▶ **Directions for this task**:
From the listing below, copy only the lines from the line that contains "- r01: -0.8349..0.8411" to the line that contains "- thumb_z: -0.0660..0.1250", counting those two lines as part of the copy.

▶ **Material supplied**:
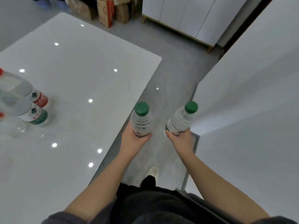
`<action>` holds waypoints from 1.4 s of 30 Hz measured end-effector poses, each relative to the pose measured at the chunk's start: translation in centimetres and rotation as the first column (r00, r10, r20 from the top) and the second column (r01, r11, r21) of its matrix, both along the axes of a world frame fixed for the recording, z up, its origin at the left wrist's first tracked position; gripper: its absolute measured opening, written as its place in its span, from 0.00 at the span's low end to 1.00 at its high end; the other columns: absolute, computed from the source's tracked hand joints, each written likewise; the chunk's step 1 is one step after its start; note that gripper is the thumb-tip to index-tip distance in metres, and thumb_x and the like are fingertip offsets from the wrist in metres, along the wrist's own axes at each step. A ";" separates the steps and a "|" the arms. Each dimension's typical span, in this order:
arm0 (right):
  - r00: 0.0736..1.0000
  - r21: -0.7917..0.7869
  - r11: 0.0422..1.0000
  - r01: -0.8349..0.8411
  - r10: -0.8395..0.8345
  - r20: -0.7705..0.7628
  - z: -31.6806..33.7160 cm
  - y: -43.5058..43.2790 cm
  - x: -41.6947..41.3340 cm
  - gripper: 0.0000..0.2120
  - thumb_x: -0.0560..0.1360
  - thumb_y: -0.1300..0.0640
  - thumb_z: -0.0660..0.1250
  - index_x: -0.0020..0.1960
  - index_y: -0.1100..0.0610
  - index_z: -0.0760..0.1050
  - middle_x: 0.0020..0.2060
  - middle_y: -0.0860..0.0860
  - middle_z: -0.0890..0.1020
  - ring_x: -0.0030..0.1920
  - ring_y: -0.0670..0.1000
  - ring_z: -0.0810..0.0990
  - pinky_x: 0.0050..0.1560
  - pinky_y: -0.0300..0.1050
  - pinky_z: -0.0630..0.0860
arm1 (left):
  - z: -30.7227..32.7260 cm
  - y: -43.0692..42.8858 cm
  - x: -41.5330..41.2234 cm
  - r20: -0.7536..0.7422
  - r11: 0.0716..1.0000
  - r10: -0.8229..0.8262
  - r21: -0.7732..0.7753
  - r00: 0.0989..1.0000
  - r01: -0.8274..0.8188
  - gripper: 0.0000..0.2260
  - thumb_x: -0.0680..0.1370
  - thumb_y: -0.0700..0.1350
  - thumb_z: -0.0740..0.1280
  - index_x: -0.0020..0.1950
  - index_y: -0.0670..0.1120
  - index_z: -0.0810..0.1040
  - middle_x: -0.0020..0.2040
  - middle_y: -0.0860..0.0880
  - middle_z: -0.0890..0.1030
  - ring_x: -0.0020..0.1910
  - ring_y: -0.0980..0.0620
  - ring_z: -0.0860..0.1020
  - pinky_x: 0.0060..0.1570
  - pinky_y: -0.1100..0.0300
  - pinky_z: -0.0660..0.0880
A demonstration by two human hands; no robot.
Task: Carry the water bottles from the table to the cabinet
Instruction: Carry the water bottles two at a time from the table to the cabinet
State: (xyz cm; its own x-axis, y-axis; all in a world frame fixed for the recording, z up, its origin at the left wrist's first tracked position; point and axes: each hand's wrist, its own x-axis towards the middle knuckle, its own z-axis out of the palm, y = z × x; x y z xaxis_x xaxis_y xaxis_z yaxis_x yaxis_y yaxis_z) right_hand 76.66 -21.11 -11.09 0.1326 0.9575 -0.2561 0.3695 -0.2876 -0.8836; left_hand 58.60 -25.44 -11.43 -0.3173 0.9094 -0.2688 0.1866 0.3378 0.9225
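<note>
Bottle one (141, 120) gripped upright in left hand (135, 140); bottle two (180, 121), slightly tilted, gripped in right hand (179, 141). Both over floor, right of worktop (84, 70). Carrying step; next calls for walking to far cabinet (186, 15). Other bottles (38, 109) wait on worktop.

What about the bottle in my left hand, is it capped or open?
Capped: the bottle in the left hand has its green cap on its neck.

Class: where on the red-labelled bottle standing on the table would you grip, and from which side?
Probably round its labelled body, from the right, which is open: the red-labelled bottle stands upright, and the green-labelled bottle crowds its near side.
</note>
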 end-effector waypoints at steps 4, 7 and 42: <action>0.992 0.087 0.991 0.103 -0.096 -0.084 3.8 2.4 4.6 0.26 0.68 0.63 0.77 0.59 0.48 0.69 0.48 0.39 0.79 0.45 0.31 0.78 0.41 0.21 0.71 | 3.5 4.5 4.3 -0.007 0.993 -0.050 0.106 0.999 0.051 0.21 0.68 0.44 0.78 0.57 0.50 0.76 0.48 0.58 0.81 0.46 0.67 0.78 0.42 0.75 0.72; 0.979 0.172 0.972 0.160 -0.134 -0.151 7.8 4.9 6.8 0.24 0.68 0.64 0.76 0.55 0.44 0.70 0.47 0.38 0.79 0.45 0.32 0.79 0.43 0.25 0.74 | 7.8 8.1 6.6 0.000 0.981 -0.073 0.182 0.997 0.071 0.20 0.68 0.45 0.77 0.57 0.53 0.74 0.47 0.58 0.81 0.45 0.65 0.79 0.41 0.73 0.73; 0.968 0.607 0.755 0.249 -0.178 -0.175 31.3 19.9 6.6 0.24 0.66 0.56 0.78 0.57 0.46 0.72 0.51 0.41 0.82 0.52 0.43 0.81 0.56 0.50 0.80 | 31.4 29.0 6.0 -0.070 0.737 -0.379 0.580 0.923 0.347 0.23 0.66 0.44 0.79 0.58 0.53 0.76 0.50 0.57 0.84 0.51 0.57 0.82 0.54 0.52 0.79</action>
State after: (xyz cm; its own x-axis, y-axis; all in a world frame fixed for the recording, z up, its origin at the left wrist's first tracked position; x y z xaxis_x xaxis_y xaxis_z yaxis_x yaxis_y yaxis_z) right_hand 83.22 -1.19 20.23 0.3606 0.8606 0.3596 0.2653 0.2749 -0.9241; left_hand 64.65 3.52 19.94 0.0681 0.9411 0.3311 0.1340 -0.3375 0.9317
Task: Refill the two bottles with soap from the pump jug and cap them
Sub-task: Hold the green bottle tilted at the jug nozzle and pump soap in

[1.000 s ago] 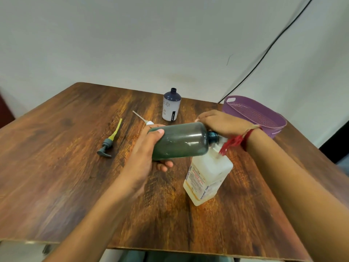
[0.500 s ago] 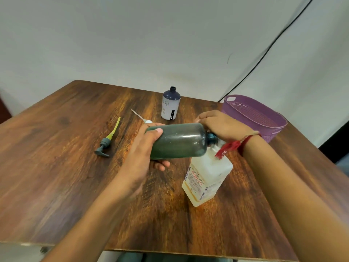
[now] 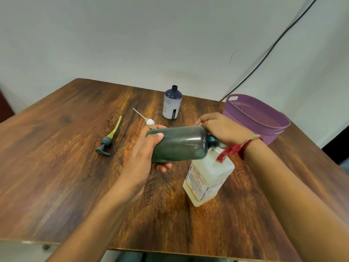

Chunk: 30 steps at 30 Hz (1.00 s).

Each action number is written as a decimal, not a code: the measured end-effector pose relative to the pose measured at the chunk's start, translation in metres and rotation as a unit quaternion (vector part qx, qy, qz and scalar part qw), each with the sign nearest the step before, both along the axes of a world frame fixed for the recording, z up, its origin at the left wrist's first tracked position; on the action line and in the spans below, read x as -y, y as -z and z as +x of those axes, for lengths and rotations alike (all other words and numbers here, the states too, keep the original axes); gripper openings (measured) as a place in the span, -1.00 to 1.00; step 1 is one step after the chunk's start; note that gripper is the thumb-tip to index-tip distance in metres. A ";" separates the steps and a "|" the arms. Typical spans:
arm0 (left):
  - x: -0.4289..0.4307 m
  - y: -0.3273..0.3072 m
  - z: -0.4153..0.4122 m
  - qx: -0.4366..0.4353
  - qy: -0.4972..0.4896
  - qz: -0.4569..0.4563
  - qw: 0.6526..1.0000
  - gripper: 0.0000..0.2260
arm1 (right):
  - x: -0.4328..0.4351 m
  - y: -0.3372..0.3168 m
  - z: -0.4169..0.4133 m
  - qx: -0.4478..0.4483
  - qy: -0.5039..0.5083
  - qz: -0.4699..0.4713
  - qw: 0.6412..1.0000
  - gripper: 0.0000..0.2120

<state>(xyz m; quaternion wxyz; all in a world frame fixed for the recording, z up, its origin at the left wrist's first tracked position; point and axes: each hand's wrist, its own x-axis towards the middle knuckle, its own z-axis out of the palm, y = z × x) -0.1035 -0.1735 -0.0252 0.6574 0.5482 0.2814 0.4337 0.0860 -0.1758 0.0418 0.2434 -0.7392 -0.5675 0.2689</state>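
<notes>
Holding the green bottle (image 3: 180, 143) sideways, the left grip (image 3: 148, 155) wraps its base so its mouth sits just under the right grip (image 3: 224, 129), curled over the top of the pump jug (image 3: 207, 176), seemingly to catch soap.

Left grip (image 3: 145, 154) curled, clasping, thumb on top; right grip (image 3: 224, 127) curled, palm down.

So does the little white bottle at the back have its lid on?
No, open. The white bottle stands upright with a bare dark neck; a white pump cap lies on the table nearby.
</notes>
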 end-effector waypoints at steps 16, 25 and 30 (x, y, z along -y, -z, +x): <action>-0.002 -0.003 -0.004 0.014 -0.005 0.020 1.000 -0.77 | -0.006 -0.011 0.002 0.013 -0.037 -0.015 0.999 -0.75; 0.001 -0.003 -0.001 0.010 -0.004 0.013 1.000 -0.78 | -0.003 -0.005 0.005 -0.008 -0.002 0.015 1.000 -0.75; 0.000 -0.003 -0.004 0.009 -0.012 0.014 1.000 -0.77 | -0.006 -0.004 0.001 0.016 -0.007 0.001 1.000 -0.76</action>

▶ **Response below**:
  - r01: -0.8349..0.8411
  - r10: -0.8395..0.8345
  - r20: -0.7705..0.7628
  - z: -31.6806..33.7160 cm
  - y: -43.5058..43.2790 cm
  - x: -41.6947..41.3340 cm
  - gripper: 0.0000..0.2120
  - thumb_x: -0.0560..0.1360
  - thumb_y: -0.1300..0.0640
  - thumb_z: -0.0660..0.1250

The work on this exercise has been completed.